La abuela saldrá del hospital en dos días. Mamá dice que sería bueno hacerle una carta, así que me pongo a escribir. A mamá no le agrada el resultado.

—¡No sabes escribir y tienes nueve años! —me dice, muy enojada, pero yo le juro que hago lo que puedo, que hago las actividades de la escuela. Se ha enojado porque cuando llega temprano me encuentra viendo la televisión.

—¡Es que no sé qué más hacer! —le digo desesperada, porque creo que nada de lo que hago le parece bien. Todo le hace enojar.

Hoy sale abuela del hospital. Quiero abrazarla y enseñarle mis cuadernos. Mamá llega temprano a casa, pero no viene con ella. En lugar de eso, trae una bolsa de plástico y se ve muy contenta.

—¿Y mi abuelita? —le pregunto, estirando el cuello, como esperando que entrara por la puerta en cualquier momento, pero en vez de eso me dice sin mirarme:

—Tu abuelita está bien, se tiene que quedar unos días en su casa, porque tiene problemas con los pulmones. Tiene que ir a rehabilitación. Te traje un regalo —dice muy emocionada—. Algo para que ya no te atrases en la escuela.

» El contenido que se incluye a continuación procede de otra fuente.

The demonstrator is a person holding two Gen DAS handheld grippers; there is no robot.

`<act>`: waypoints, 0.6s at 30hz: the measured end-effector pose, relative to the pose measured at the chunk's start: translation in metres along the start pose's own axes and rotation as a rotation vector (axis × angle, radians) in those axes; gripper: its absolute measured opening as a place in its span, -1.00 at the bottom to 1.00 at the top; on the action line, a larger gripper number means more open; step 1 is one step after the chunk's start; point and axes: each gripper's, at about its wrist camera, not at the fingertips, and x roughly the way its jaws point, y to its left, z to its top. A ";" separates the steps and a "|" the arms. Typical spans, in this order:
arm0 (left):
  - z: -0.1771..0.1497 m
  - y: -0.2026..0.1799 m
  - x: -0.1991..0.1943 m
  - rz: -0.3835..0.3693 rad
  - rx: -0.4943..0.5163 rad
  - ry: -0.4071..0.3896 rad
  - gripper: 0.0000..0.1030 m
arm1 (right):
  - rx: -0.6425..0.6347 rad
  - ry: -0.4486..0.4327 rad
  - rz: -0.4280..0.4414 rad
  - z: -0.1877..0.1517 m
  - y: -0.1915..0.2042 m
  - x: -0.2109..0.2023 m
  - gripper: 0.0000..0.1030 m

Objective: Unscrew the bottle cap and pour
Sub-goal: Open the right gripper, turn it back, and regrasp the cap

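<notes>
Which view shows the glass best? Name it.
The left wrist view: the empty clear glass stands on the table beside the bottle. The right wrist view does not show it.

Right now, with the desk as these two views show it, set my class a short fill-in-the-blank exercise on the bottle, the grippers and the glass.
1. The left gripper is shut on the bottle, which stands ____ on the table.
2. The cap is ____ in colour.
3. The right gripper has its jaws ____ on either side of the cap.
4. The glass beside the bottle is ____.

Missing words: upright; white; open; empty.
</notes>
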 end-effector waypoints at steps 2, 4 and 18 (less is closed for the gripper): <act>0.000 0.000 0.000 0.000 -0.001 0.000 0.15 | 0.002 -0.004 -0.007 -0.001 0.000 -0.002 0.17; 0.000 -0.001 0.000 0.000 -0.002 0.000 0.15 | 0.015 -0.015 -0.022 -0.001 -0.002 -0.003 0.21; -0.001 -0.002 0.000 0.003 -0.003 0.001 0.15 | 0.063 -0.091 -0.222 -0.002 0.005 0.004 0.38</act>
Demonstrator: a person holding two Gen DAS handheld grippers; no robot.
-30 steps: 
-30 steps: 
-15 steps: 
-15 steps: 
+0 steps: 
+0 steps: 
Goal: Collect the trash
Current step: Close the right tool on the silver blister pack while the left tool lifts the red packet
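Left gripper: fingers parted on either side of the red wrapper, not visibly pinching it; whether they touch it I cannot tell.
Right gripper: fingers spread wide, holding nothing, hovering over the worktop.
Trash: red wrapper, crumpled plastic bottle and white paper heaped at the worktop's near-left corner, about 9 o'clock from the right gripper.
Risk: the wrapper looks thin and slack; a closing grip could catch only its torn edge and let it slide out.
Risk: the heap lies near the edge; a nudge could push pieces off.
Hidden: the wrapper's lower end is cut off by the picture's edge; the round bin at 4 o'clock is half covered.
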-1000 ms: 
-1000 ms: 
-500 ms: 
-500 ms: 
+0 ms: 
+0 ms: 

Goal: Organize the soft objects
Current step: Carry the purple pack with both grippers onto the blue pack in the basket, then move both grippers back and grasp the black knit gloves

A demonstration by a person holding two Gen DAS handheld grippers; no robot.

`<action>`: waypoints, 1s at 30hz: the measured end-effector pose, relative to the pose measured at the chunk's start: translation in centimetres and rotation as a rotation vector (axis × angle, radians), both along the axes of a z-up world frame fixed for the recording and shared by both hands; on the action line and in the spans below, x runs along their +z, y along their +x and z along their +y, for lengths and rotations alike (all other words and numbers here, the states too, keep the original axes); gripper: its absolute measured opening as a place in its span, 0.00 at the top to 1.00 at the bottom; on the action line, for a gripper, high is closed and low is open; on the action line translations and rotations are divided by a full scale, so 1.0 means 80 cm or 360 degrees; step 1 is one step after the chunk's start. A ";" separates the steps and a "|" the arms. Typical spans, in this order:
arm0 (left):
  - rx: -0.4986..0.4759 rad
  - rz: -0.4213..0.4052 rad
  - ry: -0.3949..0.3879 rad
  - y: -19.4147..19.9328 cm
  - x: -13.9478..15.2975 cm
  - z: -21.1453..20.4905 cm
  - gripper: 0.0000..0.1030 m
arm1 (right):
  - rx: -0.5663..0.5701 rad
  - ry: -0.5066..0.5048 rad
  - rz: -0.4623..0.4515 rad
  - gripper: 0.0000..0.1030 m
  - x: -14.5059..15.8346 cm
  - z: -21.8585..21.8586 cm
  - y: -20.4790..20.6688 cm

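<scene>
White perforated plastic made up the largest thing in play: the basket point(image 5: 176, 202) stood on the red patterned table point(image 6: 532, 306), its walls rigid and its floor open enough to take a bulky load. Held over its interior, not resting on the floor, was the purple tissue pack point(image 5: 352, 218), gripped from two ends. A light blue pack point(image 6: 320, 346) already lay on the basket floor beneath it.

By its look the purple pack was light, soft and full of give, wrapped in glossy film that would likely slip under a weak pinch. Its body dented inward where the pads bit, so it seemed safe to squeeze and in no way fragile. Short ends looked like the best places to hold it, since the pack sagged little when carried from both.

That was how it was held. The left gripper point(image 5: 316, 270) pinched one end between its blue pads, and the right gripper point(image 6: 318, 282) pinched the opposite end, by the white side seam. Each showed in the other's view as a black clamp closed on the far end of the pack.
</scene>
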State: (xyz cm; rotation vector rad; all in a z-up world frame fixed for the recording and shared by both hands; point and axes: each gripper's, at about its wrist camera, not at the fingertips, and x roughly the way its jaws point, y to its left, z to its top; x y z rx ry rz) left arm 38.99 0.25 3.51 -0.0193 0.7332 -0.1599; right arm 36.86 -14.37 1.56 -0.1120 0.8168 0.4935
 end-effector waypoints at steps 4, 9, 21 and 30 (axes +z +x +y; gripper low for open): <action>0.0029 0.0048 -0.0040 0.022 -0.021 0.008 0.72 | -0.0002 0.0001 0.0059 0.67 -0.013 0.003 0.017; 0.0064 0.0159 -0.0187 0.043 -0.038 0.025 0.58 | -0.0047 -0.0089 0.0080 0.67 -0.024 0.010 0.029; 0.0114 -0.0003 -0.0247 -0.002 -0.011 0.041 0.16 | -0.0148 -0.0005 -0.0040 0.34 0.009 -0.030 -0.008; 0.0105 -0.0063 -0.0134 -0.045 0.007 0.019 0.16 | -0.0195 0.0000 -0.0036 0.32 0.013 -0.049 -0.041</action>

De la bolsa saca una caja con una tableta. Yo nunca había usado una. Quiero llorar porque no quiero otra pantalla, quiero que alguien esté ahí, conmigo, para no sentir que me mata el aburrimiento todos los días y a todas horas.

Semblanza:

María Rosa Palacios (CDMX, 1986) Médica psiquiatra de profesión. Escribe desde la adolescencia, ha participado en talleres de escritura creativa, creación literaria, cuento y novela en los módulos que ofrece Dimensiones Escritura Creativa. “Pantallas” es su primer cuento publicado.